▶ _YOUR OBJECTIVE_:
Below are lines of data. Give the number of them that contain the string "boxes", and nothing else.

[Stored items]
————
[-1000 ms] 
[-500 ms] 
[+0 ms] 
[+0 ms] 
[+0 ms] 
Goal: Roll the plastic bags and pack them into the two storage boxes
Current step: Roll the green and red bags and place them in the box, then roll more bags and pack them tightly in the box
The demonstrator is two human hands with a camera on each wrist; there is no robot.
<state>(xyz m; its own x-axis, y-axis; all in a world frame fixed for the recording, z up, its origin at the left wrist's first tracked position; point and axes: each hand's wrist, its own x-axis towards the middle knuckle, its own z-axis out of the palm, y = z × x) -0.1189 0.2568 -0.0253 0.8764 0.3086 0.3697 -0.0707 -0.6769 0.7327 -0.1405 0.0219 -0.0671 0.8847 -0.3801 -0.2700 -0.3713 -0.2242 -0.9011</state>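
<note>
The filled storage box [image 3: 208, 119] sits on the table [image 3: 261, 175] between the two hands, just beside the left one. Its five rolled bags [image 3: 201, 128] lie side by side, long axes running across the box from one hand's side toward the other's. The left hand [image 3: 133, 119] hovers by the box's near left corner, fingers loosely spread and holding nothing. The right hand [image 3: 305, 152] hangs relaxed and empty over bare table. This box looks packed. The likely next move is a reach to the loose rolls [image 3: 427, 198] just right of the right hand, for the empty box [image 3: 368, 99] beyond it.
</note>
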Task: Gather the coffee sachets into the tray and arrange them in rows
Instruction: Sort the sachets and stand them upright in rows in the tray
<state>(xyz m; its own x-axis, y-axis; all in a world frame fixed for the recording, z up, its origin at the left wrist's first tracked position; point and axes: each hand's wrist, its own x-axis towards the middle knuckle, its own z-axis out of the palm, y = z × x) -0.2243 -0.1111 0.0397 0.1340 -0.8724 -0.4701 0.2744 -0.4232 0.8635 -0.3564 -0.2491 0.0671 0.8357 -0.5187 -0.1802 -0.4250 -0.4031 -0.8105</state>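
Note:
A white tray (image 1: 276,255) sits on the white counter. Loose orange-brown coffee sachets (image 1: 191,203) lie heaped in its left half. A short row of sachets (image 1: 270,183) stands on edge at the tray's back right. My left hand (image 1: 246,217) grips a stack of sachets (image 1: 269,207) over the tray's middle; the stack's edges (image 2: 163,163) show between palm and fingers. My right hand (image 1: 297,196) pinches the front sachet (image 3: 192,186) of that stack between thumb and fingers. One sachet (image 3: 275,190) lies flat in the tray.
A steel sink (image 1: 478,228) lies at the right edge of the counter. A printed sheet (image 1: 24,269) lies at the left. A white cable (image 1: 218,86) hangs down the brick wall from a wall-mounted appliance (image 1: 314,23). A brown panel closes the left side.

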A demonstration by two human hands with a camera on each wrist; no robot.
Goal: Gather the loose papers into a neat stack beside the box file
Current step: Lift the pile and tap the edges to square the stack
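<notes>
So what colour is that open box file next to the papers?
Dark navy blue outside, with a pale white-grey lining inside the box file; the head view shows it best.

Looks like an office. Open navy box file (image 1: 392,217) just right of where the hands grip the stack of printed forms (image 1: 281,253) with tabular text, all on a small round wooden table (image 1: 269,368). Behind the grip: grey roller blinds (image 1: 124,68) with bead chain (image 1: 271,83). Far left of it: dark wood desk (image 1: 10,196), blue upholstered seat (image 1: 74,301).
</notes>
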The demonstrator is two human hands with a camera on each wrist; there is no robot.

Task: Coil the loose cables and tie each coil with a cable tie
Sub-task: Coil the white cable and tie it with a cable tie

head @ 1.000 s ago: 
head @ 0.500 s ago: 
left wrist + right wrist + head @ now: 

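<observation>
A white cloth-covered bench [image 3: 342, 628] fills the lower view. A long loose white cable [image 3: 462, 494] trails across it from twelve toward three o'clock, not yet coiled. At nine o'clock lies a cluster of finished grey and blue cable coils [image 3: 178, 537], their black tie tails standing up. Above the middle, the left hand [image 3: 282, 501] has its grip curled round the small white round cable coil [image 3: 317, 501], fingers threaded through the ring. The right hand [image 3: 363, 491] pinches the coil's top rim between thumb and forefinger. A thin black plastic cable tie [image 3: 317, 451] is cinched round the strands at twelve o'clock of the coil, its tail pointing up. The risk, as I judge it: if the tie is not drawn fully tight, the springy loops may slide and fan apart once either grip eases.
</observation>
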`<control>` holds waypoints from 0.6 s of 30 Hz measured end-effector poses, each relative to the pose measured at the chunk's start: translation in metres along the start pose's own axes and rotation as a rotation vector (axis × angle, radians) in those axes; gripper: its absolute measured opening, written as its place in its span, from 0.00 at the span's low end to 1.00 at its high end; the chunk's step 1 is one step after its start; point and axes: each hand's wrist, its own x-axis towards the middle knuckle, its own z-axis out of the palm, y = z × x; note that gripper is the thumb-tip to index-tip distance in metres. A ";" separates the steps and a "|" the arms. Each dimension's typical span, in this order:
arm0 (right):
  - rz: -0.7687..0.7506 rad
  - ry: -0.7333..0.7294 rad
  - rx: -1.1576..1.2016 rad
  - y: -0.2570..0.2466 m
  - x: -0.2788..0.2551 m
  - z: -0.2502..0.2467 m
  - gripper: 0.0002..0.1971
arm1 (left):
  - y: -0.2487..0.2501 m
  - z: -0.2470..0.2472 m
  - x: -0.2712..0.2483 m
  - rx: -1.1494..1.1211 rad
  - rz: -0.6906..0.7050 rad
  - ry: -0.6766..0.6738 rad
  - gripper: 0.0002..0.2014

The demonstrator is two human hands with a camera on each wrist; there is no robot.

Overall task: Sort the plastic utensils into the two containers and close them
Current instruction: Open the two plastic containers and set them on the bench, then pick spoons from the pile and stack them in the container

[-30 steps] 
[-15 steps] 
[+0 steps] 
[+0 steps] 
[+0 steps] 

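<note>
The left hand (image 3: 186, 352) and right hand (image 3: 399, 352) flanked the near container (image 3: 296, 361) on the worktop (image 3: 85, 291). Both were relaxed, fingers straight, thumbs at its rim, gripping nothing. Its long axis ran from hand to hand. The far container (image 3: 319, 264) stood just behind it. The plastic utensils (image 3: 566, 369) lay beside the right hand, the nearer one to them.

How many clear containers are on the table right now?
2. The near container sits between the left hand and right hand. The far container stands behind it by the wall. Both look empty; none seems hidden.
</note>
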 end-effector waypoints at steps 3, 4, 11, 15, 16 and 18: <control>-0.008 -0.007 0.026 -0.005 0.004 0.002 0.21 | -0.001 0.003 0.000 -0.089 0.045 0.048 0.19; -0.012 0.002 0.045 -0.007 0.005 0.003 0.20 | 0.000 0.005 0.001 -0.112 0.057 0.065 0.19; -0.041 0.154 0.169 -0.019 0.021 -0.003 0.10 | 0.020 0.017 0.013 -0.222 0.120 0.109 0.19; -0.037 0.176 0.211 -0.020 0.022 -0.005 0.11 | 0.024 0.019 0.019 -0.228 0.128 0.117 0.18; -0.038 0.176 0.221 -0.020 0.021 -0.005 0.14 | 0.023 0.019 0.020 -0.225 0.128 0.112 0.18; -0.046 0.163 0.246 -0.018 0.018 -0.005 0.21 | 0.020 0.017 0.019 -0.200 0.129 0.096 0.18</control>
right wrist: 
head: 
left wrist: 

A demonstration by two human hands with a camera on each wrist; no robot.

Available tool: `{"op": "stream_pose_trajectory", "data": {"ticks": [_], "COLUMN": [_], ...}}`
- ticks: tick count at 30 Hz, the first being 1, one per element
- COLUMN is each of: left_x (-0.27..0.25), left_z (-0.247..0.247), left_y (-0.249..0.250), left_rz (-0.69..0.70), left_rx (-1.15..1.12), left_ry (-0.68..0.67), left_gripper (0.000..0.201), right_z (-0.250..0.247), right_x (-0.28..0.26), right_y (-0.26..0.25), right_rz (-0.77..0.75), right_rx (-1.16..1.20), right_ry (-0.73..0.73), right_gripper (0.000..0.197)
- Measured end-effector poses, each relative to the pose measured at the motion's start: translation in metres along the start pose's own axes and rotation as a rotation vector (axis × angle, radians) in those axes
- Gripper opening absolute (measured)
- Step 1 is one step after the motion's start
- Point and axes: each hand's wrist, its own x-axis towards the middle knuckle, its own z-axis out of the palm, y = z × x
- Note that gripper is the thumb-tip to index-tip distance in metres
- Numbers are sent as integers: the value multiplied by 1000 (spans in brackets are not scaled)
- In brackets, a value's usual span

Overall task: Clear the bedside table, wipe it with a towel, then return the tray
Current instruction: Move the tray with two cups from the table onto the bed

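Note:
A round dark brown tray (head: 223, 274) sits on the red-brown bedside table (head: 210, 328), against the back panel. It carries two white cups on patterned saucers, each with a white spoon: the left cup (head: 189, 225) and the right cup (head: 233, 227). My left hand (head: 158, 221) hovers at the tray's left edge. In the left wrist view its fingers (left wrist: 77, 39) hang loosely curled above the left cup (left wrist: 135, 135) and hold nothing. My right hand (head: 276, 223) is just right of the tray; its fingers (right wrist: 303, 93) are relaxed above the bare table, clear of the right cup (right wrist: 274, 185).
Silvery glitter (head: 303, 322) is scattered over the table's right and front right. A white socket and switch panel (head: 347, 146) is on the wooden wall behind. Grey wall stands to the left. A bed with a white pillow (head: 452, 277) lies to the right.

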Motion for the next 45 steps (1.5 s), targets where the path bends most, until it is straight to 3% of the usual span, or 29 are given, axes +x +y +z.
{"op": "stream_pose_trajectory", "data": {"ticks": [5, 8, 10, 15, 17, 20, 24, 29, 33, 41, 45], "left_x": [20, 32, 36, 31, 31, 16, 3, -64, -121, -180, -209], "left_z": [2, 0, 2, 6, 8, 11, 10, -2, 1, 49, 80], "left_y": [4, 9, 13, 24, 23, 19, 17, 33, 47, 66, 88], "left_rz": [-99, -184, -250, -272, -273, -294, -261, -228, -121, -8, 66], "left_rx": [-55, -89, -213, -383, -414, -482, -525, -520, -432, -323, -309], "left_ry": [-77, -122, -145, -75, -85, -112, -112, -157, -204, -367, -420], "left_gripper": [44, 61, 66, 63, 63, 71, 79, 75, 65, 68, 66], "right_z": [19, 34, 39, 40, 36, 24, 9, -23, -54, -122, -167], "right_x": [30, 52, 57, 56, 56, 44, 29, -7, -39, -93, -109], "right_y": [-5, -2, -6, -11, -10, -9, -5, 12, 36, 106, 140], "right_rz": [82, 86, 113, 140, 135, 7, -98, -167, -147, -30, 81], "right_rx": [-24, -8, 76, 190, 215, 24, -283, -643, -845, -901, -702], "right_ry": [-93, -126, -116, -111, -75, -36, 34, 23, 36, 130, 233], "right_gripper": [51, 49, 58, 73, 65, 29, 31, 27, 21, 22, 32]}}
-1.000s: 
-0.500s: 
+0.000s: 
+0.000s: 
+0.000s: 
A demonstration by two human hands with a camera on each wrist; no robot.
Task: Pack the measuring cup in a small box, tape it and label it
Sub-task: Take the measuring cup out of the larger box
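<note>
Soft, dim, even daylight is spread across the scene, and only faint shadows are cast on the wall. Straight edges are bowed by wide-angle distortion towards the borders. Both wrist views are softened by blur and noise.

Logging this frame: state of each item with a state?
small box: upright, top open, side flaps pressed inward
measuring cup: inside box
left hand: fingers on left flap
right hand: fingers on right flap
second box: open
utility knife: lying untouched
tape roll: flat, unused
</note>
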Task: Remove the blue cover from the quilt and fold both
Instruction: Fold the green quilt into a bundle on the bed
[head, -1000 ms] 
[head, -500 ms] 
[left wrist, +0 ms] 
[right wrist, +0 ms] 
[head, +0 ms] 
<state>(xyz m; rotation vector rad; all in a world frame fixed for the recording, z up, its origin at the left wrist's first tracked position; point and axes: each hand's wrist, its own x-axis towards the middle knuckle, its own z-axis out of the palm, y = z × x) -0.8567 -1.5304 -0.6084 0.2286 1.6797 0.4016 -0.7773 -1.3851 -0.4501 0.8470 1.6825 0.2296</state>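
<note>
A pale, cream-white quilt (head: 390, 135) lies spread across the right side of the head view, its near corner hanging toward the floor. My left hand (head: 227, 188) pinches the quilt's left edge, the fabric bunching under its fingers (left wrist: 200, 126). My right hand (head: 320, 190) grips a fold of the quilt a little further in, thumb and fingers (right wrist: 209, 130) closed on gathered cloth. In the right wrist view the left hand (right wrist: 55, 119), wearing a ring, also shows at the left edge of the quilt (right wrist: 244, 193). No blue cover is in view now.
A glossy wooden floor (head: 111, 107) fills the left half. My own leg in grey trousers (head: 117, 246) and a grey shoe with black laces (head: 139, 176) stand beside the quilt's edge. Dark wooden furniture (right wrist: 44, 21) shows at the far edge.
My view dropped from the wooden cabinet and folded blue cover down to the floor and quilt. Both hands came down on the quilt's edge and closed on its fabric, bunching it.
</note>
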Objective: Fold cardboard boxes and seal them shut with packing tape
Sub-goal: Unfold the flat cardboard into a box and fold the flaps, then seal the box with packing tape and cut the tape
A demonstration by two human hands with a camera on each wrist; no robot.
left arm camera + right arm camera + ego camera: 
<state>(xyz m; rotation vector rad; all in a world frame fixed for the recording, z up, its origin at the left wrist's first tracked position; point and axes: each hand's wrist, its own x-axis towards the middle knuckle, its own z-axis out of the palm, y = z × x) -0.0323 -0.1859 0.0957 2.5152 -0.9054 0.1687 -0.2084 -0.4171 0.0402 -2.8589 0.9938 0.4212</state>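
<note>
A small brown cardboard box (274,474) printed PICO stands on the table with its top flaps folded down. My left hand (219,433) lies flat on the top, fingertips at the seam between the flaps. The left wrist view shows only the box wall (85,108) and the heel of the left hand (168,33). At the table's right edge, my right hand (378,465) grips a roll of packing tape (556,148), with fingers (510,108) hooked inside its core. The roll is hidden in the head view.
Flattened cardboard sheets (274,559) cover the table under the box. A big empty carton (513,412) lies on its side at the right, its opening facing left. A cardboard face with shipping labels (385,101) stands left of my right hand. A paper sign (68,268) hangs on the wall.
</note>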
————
▶ _RESULT OF THIS EXERCISE_:
2